Харитон первым сообразил, в чем дело:
— Шлемы- это защита от психотехники внушения, причем очень солидная, не хуже, чем в «заскоках».
— Ну и что дальше?- холодно спросил Мальгин, включая пространственную рецепцию и готовясь к ускоренному ритму жизни.- В чем дело? Что за маскарад? Я вас не приглашал, да и хозяйка тоже.
— Нам нужно твое «темное знание», — прохрипел чей-то голос: определить, кто говорит, было невозможно.

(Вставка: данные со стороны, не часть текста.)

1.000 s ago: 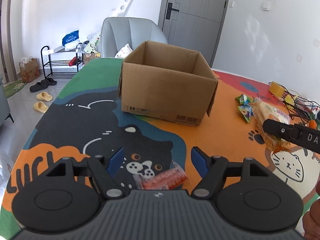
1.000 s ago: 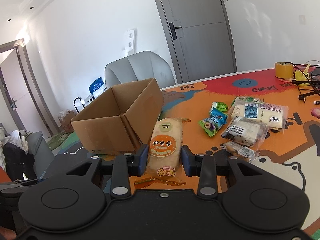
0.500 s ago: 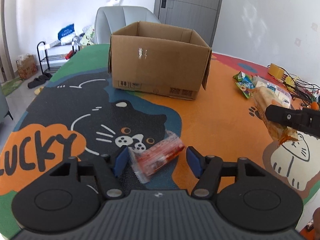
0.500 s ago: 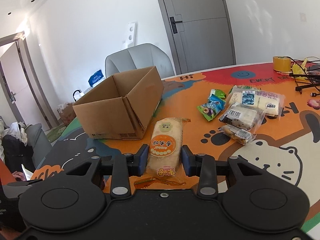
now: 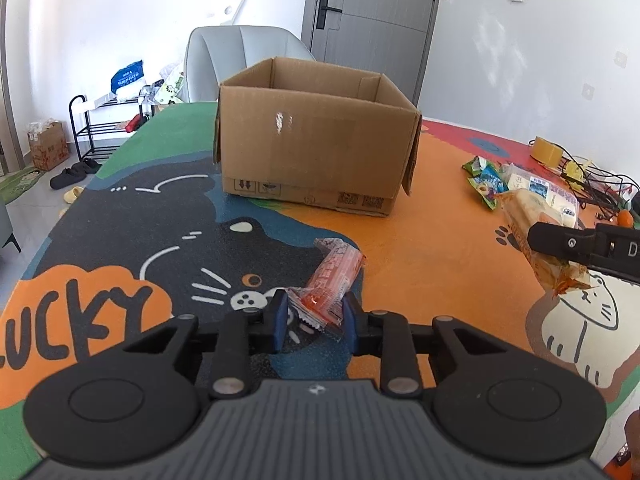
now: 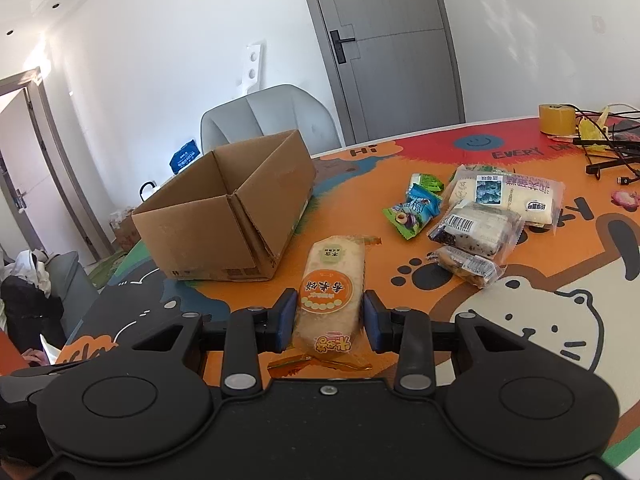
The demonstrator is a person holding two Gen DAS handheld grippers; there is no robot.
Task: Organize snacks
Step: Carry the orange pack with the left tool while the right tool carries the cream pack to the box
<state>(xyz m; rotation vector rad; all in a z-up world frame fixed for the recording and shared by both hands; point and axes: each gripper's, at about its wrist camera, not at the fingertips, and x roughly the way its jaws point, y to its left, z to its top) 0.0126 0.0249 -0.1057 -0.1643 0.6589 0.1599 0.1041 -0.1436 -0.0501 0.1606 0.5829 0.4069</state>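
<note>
An open cardboard box [image 5: 316, 152] stands on the colourful cartoon mat [image 5: 120, 232]. My left gripper [image 5: 315, 316] is closing its jaws on a red snack packet [image 5: 334, 276]; the blue pads touch the crumpled near end of its wrapper. My right gripper [image 6: 330, 316] is shut on a pale rice cake packet [image 6: 334, 280] with an orange round label, held above the mat just right of the box [image 6: 224, 224]. In the left wrist view that packet [image 5: 524, 216] shows at the right edge, clamped by a black finger [image 5: 560, 244].
Several loose snack packets [image 6: 476, 224] lie on the mat right of the box, among them green and blue sachets [image 6: 416, 212]. A tape roll [image 6: 556, 118] and cables [image 6: 604, 148] sit at the far right. A grey chair [image 5: 240, 56] stands behind the table.
The left jaws have drawn in from wide apart until the pads meet the red packet, whose far end now tilts up. The right gripper keeps its hold on the rice cake packet.
</note>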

Мальгин не выдержал и засмеялся, вслушиваясь в усиливающийся гул крови. Кожа начала чувствовать малейшие движения воздуха, а система внутреннего зрения реагировала на каждый жест стоящих сзади и сбоку. И где-то глубоко в недрах подсознания заворочался «черный человек». «Не слишком ли скоро сбываются пророчества Лондона?»- подумал Клим, вслух же сказал:
— Мне бы оно тоже не помешало.
— Не смешно,- раздался тот же голос,и снова хирург не смог определить, кто говорит.- Мы знаем, что ты уже овладел «черными кладами», и хотели бы получить эту информацию. Не заставляй нас применять силу.
В гостиную вошел шестой незнакомец с каким-то переносным прибором, вытягивая на ходу ажурный шлем специального эмкана. Клим узнал аппарат психозаписи, применяющийся медиками «Скорой помощи» при амнезии.